Juliette Binoche, presidente della giuria, ha scelto un total white che l’ha trasformata in una diva moderna, con pantaloni e blusa impeccabili. Quarant’anni dopo il suo debutto sulla Croisette, l’attrice francese ha dimostrato ancora una volta perché è un’icona, anche se il suo look, pur raffinato, non ha superato il voto di un settimo. Alba Rohrwacher, invece, ha conquistato la perfezione con un abito da sogno che le è valso un dieci senza riserve.

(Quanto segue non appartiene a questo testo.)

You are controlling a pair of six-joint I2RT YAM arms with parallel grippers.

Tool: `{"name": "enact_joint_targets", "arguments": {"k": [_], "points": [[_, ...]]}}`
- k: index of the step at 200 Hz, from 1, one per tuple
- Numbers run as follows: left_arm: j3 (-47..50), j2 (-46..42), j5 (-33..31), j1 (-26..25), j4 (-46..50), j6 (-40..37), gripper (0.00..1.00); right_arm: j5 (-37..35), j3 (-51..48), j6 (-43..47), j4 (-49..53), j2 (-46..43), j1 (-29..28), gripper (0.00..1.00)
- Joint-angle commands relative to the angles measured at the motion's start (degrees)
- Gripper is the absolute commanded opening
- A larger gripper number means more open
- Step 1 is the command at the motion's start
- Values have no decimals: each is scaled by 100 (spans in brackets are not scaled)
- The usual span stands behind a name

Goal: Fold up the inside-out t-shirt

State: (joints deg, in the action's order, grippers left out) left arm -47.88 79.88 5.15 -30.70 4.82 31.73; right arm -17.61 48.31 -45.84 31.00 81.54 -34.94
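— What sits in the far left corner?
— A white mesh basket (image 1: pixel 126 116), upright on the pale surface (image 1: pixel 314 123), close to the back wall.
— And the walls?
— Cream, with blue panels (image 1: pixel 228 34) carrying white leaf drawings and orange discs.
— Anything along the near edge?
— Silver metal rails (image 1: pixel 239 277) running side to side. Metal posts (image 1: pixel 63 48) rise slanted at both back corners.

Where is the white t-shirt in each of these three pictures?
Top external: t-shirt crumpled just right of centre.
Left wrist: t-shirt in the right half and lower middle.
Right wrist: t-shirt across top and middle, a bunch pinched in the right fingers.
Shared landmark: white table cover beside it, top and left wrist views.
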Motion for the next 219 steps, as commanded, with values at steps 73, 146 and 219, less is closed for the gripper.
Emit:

Bella Hadid, solitamente tra le più acclamate, questa volta ha deluso con un outfit sottotono, premiato appena con un sei. Irina Shayk ha puntato sullo scintillio con un abito nero Armani Privé, ma l’acconciatura – uno chignon che ricorda troppo i tutorial delle Millennial – ha smorzato l’effetto, relegandola a un dignitoso sette.
Intanto, la giuria internazionale – composta da nomi del calibro di Halle Berry, Hong Sangsoo e Jeremy Strong – si prepara a valutare i film in concorso, tra cui Fuori di Mario Martone. Robert De Niro, premiato con la Palma d’Oro alla carriera, ha dato il via a una cerimonia che promette ancora emozioni, tra cinema, politica e quelle sorprese che solo Cannes sa regalare.